→ Task: Given the listing that follows, report all lines in which the string "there" occurs.

→ Source information:
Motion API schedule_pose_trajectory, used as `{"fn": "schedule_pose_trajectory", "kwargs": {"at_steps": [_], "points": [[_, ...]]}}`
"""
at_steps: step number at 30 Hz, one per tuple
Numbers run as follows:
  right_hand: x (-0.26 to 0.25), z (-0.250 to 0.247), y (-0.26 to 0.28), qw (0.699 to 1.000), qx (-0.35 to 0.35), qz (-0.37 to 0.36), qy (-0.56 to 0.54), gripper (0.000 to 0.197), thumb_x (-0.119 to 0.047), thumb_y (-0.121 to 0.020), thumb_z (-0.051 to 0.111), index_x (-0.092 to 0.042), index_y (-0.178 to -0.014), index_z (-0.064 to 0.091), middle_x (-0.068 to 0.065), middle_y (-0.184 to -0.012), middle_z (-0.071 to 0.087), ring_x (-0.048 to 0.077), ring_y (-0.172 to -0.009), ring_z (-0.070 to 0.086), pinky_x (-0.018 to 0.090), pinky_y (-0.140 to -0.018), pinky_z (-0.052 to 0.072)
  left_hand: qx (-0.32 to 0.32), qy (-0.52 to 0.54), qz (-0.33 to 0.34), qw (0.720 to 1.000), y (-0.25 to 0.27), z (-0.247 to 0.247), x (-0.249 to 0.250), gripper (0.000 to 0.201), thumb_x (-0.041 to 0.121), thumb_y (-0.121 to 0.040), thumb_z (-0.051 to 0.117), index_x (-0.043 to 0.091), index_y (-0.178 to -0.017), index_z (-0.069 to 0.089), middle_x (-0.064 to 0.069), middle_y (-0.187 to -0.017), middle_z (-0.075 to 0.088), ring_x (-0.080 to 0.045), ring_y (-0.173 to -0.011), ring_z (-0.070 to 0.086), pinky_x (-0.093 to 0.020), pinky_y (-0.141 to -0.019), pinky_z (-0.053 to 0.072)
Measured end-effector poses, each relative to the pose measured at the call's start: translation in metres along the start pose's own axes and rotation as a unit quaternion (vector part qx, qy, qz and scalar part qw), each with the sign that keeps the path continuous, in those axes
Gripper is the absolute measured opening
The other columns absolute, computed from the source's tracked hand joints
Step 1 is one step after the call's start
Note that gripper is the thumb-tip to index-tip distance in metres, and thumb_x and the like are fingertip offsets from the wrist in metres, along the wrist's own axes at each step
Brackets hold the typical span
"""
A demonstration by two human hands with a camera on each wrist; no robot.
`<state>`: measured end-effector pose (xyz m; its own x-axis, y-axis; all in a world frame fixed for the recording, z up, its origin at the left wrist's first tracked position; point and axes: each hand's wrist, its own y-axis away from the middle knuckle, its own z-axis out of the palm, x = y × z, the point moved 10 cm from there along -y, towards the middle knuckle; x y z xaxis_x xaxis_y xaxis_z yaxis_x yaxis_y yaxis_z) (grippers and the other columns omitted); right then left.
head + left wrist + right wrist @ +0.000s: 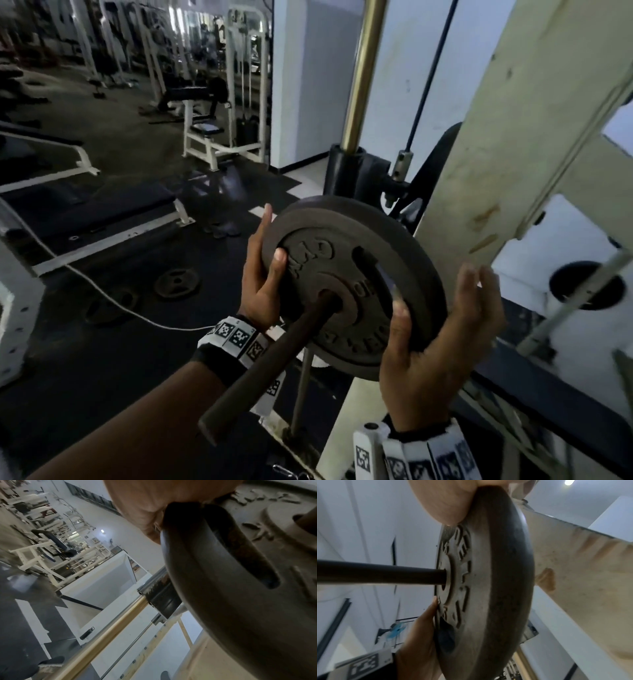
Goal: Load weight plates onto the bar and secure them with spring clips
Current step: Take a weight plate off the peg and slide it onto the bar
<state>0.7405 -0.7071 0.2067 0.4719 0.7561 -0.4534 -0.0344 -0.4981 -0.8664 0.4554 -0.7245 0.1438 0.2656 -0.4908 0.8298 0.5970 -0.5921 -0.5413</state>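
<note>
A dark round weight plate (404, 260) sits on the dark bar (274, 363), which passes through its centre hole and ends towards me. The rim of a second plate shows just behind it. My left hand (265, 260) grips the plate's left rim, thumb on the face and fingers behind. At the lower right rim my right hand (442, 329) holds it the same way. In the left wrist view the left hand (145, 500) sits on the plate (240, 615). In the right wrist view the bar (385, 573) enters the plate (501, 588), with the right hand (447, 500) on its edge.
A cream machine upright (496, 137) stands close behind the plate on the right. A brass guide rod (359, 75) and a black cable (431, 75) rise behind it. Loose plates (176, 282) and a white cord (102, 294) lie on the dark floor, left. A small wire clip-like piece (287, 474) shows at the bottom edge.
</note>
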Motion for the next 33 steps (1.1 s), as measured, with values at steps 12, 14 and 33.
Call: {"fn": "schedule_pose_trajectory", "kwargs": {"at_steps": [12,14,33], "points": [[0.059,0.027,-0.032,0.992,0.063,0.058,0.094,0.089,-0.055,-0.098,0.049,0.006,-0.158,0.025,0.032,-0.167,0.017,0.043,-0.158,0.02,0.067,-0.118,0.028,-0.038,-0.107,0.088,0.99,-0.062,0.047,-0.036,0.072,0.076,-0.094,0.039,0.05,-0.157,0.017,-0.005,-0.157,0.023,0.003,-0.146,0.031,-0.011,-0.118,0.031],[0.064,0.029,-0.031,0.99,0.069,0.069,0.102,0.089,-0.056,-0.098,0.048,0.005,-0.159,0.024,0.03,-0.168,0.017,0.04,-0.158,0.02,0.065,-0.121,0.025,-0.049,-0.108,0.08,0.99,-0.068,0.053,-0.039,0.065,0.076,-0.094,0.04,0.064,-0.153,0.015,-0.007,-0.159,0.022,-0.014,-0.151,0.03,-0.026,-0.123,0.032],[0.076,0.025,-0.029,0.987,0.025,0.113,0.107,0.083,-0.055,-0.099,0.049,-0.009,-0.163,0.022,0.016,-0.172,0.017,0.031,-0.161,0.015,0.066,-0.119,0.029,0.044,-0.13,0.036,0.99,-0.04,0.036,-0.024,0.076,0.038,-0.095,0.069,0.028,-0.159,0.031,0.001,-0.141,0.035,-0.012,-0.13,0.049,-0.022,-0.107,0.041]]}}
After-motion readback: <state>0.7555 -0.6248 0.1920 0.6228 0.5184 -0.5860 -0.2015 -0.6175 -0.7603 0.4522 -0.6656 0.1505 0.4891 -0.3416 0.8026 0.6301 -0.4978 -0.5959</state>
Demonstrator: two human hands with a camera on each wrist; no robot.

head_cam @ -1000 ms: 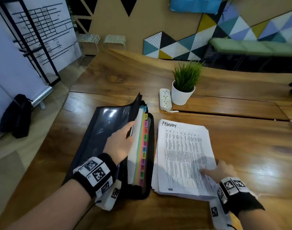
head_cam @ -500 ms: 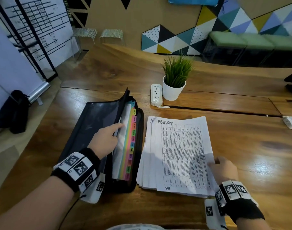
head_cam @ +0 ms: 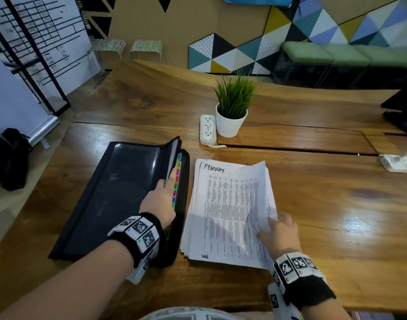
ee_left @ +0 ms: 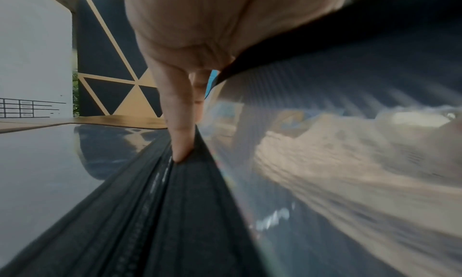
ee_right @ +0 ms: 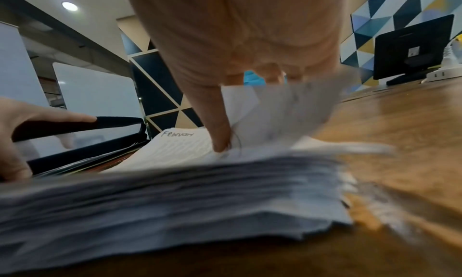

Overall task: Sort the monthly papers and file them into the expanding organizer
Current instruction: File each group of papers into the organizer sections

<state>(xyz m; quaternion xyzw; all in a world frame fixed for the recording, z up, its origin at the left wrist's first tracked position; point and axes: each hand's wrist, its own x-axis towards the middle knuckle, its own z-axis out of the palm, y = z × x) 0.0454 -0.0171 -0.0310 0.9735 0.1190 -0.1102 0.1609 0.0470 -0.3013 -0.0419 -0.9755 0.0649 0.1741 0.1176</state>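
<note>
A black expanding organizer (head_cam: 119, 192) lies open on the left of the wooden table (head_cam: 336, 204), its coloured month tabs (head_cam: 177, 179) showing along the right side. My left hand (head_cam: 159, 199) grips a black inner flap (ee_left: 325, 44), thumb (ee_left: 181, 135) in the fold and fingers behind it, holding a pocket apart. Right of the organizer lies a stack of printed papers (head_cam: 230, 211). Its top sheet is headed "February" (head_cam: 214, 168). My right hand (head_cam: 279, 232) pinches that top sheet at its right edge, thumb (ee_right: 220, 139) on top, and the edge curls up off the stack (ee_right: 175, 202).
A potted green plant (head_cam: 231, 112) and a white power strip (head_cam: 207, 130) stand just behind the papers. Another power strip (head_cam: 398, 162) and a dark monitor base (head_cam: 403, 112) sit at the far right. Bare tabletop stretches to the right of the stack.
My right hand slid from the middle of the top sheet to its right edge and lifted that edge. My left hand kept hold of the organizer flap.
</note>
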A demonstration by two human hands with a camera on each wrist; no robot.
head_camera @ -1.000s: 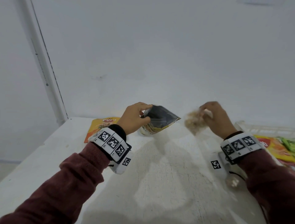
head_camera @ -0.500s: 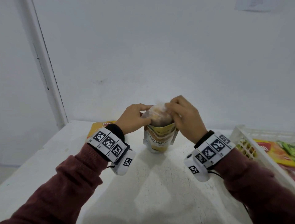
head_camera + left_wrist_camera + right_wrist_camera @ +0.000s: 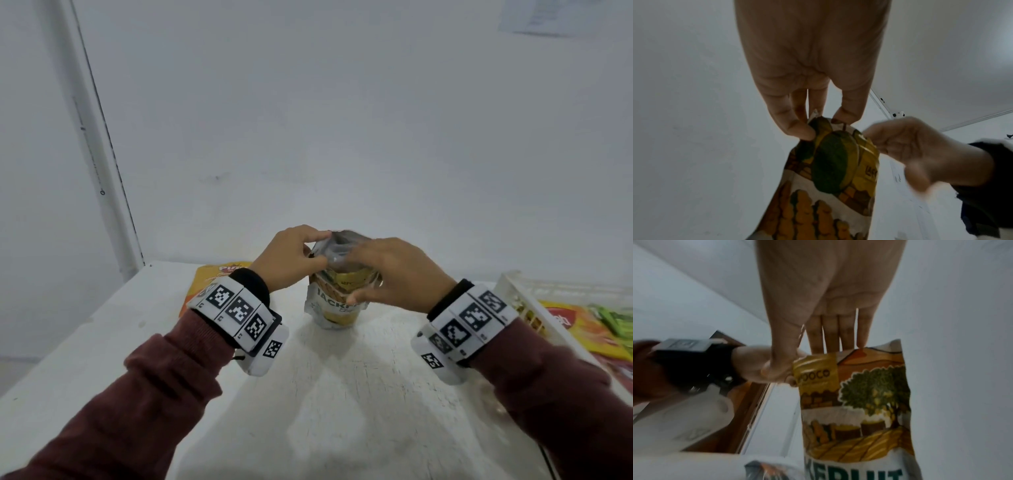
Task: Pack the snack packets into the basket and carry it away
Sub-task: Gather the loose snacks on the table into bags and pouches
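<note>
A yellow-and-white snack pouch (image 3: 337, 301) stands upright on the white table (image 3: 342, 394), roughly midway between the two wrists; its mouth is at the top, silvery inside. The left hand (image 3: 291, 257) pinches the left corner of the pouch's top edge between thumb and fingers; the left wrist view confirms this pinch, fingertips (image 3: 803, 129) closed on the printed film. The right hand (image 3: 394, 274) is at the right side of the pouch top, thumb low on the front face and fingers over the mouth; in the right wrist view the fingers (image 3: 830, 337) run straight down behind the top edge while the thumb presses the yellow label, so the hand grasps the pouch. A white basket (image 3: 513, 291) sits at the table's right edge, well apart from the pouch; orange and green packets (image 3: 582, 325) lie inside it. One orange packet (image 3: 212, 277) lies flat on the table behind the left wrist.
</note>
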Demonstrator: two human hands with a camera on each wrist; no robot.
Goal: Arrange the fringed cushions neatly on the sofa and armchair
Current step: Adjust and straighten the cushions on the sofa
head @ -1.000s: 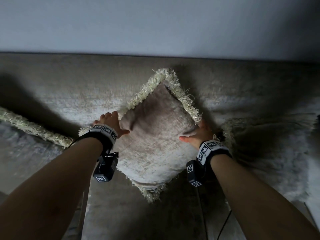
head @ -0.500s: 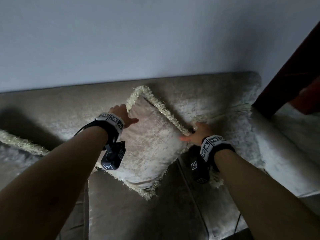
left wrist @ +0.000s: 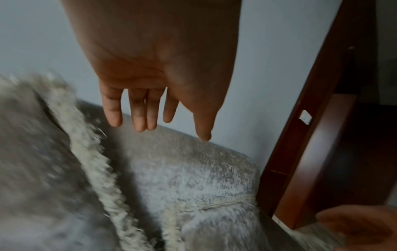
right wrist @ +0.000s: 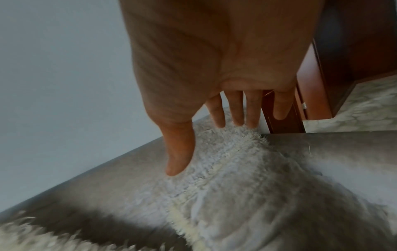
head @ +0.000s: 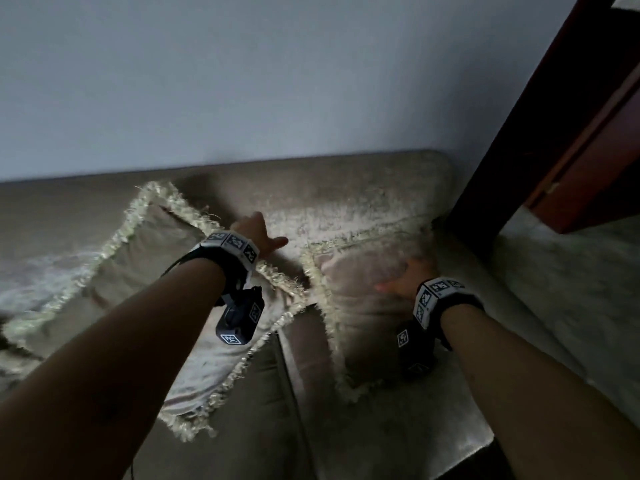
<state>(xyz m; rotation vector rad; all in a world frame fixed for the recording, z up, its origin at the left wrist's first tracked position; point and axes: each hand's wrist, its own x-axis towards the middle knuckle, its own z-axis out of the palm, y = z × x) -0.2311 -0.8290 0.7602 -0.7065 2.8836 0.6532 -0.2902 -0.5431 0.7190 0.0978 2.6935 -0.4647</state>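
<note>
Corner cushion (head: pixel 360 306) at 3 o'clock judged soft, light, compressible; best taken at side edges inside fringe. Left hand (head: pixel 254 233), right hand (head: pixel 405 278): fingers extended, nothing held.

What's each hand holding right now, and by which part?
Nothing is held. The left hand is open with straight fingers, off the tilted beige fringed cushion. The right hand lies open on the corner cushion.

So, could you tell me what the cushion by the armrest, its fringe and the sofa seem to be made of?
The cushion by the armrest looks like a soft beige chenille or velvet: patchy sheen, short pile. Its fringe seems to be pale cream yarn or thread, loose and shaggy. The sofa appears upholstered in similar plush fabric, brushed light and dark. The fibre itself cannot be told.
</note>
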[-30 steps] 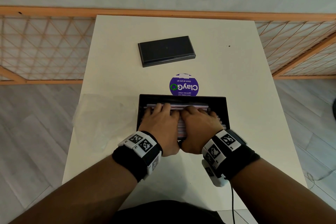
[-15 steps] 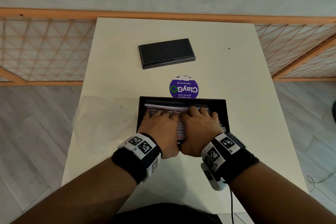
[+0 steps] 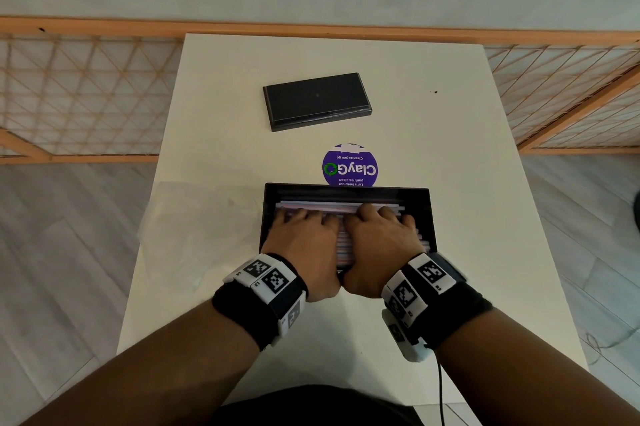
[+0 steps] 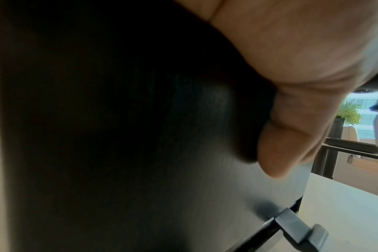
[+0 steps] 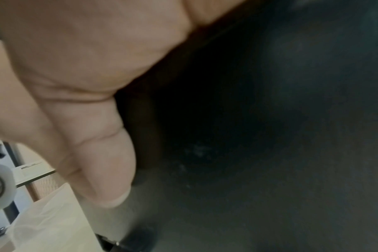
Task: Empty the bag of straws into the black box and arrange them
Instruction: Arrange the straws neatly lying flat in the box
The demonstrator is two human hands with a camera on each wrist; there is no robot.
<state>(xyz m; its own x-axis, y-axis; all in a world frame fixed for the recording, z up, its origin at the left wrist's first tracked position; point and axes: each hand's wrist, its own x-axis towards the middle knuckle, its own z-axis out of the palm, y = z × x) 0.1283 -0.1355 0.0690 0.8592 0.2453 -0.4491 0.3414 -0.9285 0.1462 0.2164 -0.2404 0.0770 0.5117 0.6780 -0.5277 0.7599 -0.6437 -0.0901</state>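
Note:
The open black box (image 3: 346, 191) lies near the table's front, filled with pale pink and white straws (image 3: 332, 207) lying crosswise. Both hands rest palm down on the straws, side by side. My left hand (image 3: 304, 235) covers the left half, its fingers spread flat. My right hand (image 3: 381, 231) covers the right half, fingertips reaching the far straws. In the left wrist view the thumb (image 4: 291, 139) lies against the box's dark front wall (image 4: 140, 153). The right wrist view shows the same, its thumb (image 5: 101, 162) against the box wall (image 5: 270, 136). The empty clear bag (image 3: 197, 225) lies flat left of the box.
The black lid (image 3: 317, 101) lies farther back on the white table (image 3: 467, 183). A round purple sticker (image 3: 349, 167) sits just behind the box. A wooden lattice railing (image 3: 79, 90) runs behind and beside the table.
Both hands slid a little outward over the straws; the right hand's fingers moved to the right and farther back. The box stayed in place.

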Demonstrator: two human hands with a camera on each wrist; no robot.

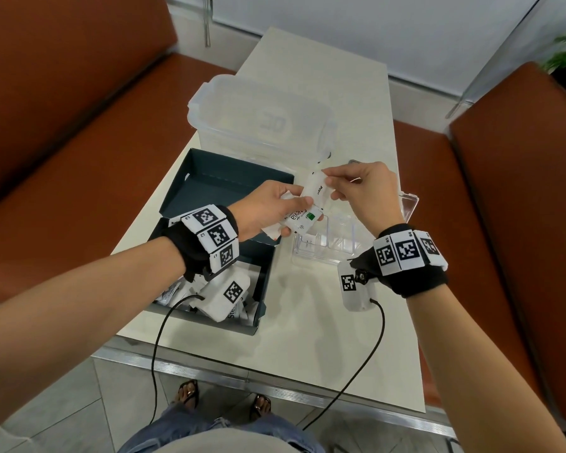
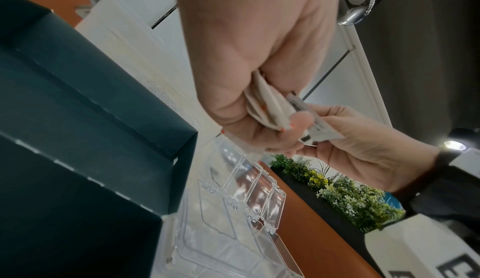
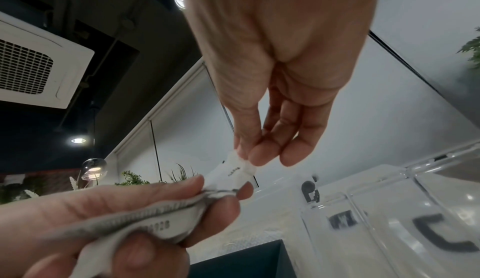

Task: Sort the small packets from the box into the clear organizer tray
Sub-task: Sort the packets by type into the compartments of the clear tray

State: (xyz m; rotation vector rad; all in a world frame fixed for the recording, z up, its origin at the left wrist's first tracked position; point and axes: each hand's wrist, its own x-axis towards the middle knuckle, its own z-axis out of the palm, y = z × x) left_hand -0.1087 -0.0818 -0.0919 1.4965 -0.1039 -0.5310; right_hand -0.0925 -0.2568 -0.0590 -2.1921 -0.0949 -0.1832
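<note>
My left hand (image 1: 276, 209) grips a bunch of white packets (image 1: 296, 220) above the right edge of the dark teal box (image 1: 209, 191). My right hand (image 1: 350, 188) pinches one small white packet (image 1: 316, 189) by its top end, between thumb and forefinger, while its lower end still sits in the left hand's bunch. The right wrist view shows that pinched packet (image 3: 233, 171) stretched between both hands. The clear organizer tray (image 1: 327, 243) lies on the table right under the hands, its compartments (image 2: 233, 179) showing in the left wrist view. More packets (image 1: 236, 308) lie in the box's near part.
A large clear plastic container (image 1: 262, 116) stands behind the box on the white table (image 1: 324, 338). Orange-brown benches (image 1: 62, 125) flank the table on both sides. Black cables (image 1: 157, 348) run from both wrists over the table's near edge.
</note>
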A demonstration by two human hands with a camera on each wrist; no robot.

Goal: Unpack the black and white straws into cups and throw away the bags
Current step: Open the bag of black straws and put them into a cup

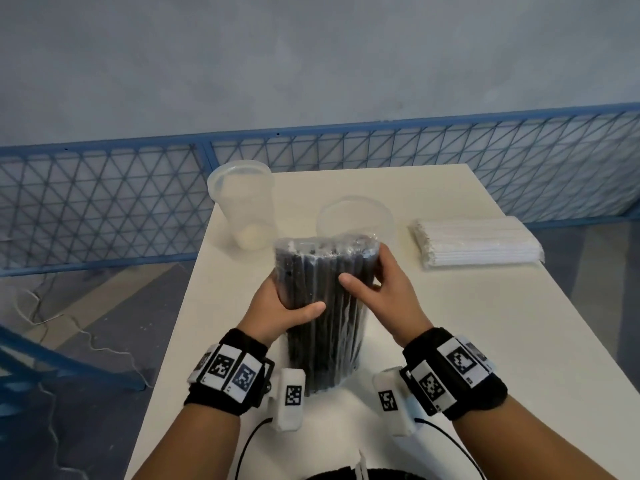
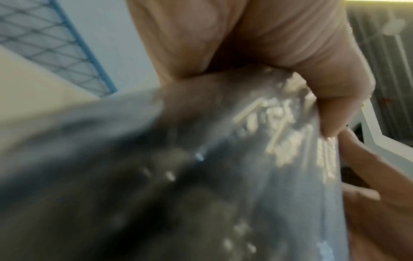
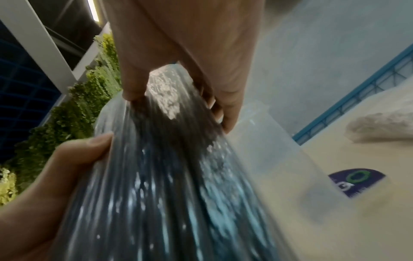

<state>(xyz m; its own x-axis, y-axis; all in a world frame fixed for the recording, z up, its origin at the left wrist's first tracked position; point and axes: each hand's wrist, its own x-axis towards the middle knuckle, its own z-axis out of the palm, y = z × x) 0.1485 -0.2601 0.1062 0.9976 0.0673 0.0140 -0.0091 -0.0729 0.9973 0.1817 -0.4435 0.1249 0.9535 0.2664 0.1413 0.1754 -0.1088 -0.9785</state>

→ Solution for this exercise:
`<state>`: measured end-effector pose (xyz m; its own x-axis, y-axis; all in a world frame fixed for the recording, z up, its origin at the left wrist's first tracked position; point and axes: each hand's wrist, its own y-axis away from the middle knuckle, its own z-axis out of the palm, x = y × z, the point moved 10 cm from there along -y, towards the middle knuckle; x y z xaxis_x xaxis_y xaxis_z yaxis_x yaxis_y yaxis_z) (grippers and the other columns omitted); right then left.
The demonstrator is two human hands with a camera on each wrist; there is no robot.

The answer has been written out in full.